The company has since significantly expanded its media portfolio and further cemented its relations with the government. Today, it owns ten web portals, blogging and video platforms, and a weather forecast website. In spring 2016, it bought the rights to operate the internet assets run by MTVA, Hungary’s state media corporation that operates more or less as a government department. According to local researchers, the MTVA digital platforms reach some 1.5 million users combined.

Origo, though, remains the group’s crown jewel. It is the eighth most popular portal in Hungary, according to data from SimilarWeb, an analytics company. Only large players like Facebook, YouTube and Instagram, and one Hungarian website, Index.hu, get higher traffic. The website has been showered with government cash for the past four years. Origo’s government advertising revenue more than tripled since 2015.

Poor Due Diligence?

Journalists in Hungary interviewed for this article believe that Google’s award to Origo was an accident. “Most probably they didn’t realize who this company is,” said a journalist who used to work with Origo before it was taken by Orban’s underlings.

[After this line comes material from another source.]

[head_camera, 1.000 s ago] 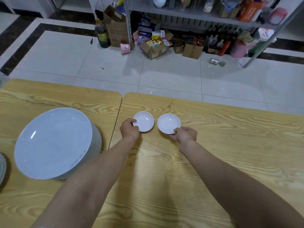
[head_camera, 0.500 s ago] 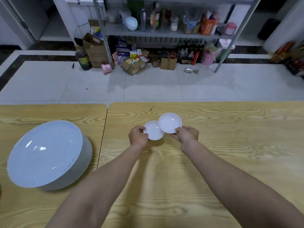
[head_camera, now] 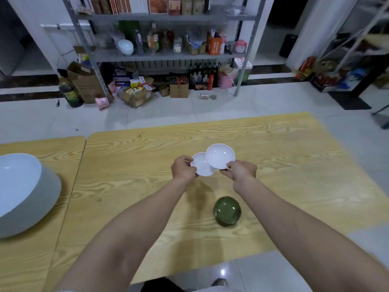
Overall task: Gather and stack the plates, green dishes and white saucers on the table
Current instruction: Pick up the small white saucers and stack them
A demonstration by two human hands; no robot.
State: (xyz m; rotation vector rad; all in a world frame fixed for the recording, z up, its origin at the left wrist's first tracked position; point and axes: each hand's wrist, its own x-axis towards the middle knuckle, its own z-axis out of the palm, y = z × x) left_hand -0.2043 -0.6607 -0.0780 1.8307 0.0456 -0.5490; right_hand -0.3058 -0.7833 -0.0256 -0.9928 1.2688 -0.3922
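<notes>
Two small white saucers are held above the wooden table [head_camera: 273, 165]. My left hand [head_camera: 182, 170] pinches the rim of the lower saucer [head_camera: 201, 166]. My right hand [head_camera: 240, 172] pinches the rim of the upper saucer [head_camera: 220, 155], which overlaps the lower one on its right side. A round green dish [head_camera: 227, 210] sits on the table below my hands, between my forearms. A stack of large white plates [head_camera: 23, 194] stands at the left edge of the view, partly cut off.
A seam [head_camera: 77, 178] divides the left table from the right one. The near table edge [head_camera: 210, 264] runs above tiled floor. Beyond the far edge stand metal shelves [head_camera: 168, 55] with bottles, and cardboard boxes [head_camera: 136, 95] on the floor.
Both saucers were lifted off the table and brought together, the right one now overlapping the left. The view tilted up and shifted right, bringing the green dish into sight.
</notes>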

The DNI Fund Council that oversees the Google fund consists of esteemed experts including Veit Dengler, board member at Bauer Media, a German publisher, Bruno Patino of the Sciences-PO Journalism School in France, and Bartosz Hojka, CEO of Agora, a major publisher in Poland. Google did not reply to MediaPowerMonitor’s questions about their decision.

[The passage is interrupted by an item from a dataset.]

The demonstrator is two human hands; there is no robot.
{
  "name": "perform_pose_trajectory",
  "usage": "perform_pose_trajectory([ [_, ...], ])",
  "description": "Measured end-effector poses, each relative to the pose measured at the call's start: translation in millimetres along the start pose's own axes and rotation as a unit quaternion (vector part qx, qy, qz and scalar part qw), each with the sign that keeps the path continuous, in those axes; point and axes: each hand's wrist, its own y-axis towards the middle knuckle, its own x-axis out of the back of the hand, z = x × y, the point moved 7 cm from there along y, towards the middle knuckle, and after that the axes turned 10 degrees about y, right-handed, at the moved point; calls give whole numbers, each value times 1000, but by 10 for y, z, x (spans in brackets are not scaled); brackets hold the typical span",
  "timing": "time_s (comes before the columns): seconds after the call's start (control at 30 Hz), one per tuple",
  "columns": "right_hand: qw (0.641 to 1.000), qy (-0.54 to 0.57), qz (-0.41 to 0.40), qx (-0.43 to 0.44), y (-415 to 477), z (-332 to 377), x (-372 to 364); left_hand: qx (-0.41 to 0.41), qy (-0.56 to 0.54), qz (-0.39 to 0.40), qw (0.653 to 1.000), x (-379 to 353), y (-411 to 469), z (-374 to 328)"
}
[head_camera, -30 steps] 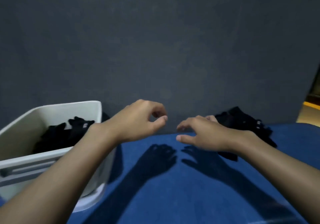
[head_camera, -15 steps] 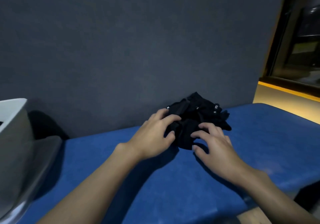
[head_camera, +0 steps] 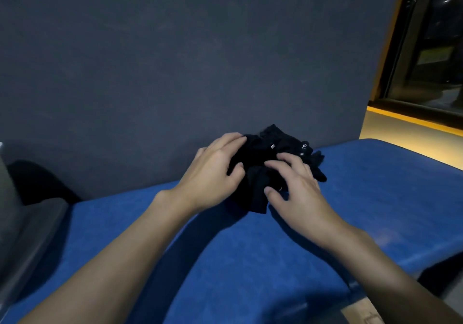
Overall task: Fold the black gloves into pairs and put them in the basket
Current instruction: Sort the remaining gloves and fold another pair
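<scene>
Both hands are now resting on the pile, pressing a bit deeper into it than a moment ago, and the head is turning so the basket is sliding almost out of sight on the left

Fingers of the left hand (head_camera: 215,171) are bending and spreading over the left side of the black gloves (head_camera: 265,173), with the tips touching the cloth. Fingers of the right hand (head_camera: 298,188) are spreading too, with the tips pushing into the front and right side. Neither hand is squeezing a glove tight yet; they are feeling around, loose and half open. I am guessing they are hunting for two gloves that go together, so a pair can be pulled out and folded.

All the gloves are lying in one bumpy heap, tangled up, with small white tags (head_camera: 304,146) showing on top. That heap is sitting on the blue table (head_camera: 250,261), pushed up close to the dark grey wall (head_camera: 175,61) behind it.

Only a grey edge of the basket (head_camera: 10,211) is showing far to the left, well apart from the heap. Nothing is lying between them on the blue top. Off to the right, a dark window (head_camera: 431,48) with a yellow frame is showing. Tangled gloves may be coming up together, so picking just one could be tricky
</scene>
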Motion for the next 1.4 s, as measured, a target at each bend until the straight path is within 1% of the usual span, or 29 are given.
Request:
perform_pose_trajectory([
  [0.2,998,61,-13,26,43,216,-86,-22,-25,-51,998,354,-186,125],
  [0.3,994,88,-6,65,51,372,-183,-31,-17,-58,998,539,-367,245],
  [0.37,992,81,5,100,44,495,-293,-29,-15,-51,998,631,-511,350],
  [0.67,976,15,90,200,-243,840,-806,39,-14,-35,999,755,-1193,847],
  [0.8,966,-16,161,203,-427,847,-1024,59,-18,-12,998,680,-1472,1015],
  [0.9,958,-11,184,221,-525,899,-1111,72,-40,3,997,650,-1638,1096],
  [1.0,964,34,151,216,-510,953,-1072,105,-75,1,992,667,-1735,1164],
  [1.07,969,55,119,210,-465,965,-1034,131,-82,1,988,666,-1772,1211],
  [1.13,973,66,107,195,-431,950,-1039,150,-79,6,985,635,-1793,1255],
  [1.27,979,58,135,143,-437,858,-1122,170,-77,39,982,506,-1807,1295],
  [1.4,984,34,153,88,-412,775,-1158,158,-80,64,982,419,-1820,1289],
])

Since 2015, Google’s DNI has disbursed some €150m to media outlets and projects across Europe over six rounds of grant-making cycles. The last one, in which Origo’s owner was selected, has ended earlier this month. The grants ranged between €50,000 (for prototype projects) and €1m or more. Google wouldn’t say whether it will continue the program.

Critics say that DNI is just a PR program rolled out by Google to appease media and journalists for the damage that the technology giant has inflicted on news media by taking control of much of the online advertising market in Europe. It also coincided with a series of brutal sanctions imposed by the European Commission on Google mostly for anti-competitive practices. Since 2017, Google has been fined €8.2bn in total by the EU.

Most of the grantees in Google’s DNI are independent news media, including large and small outlets, but also initiatives spawned by individual journalists.

The Origo episode will surely be a blot on Google’s escutcheon for years to come.

Disclosure: MediaPowerMonitor has applied for DNI funding, but it did not receive a grant. The website is not receiving funding from any of the parties mentioned in this article.

Photo: Facebook

Update: Google Cancels Grant to Origo

3 April 2019

Following a MediaPowerMonitor report, Google canceled the grant awarded to Origo, a Hungarian news outlet lavishly financed by oligarchs close to the Orban government. Following a series of articles written by other media outlet (including NiemenLab), the company said in an email sent to MediaPowerMonitor: “We recently made an initial offer of funding to a range of projects as part of the last round of our Digital News Innovation Fund. After further review, we’ve decided not to go ahead with the grant to NWM [New Wave Media].”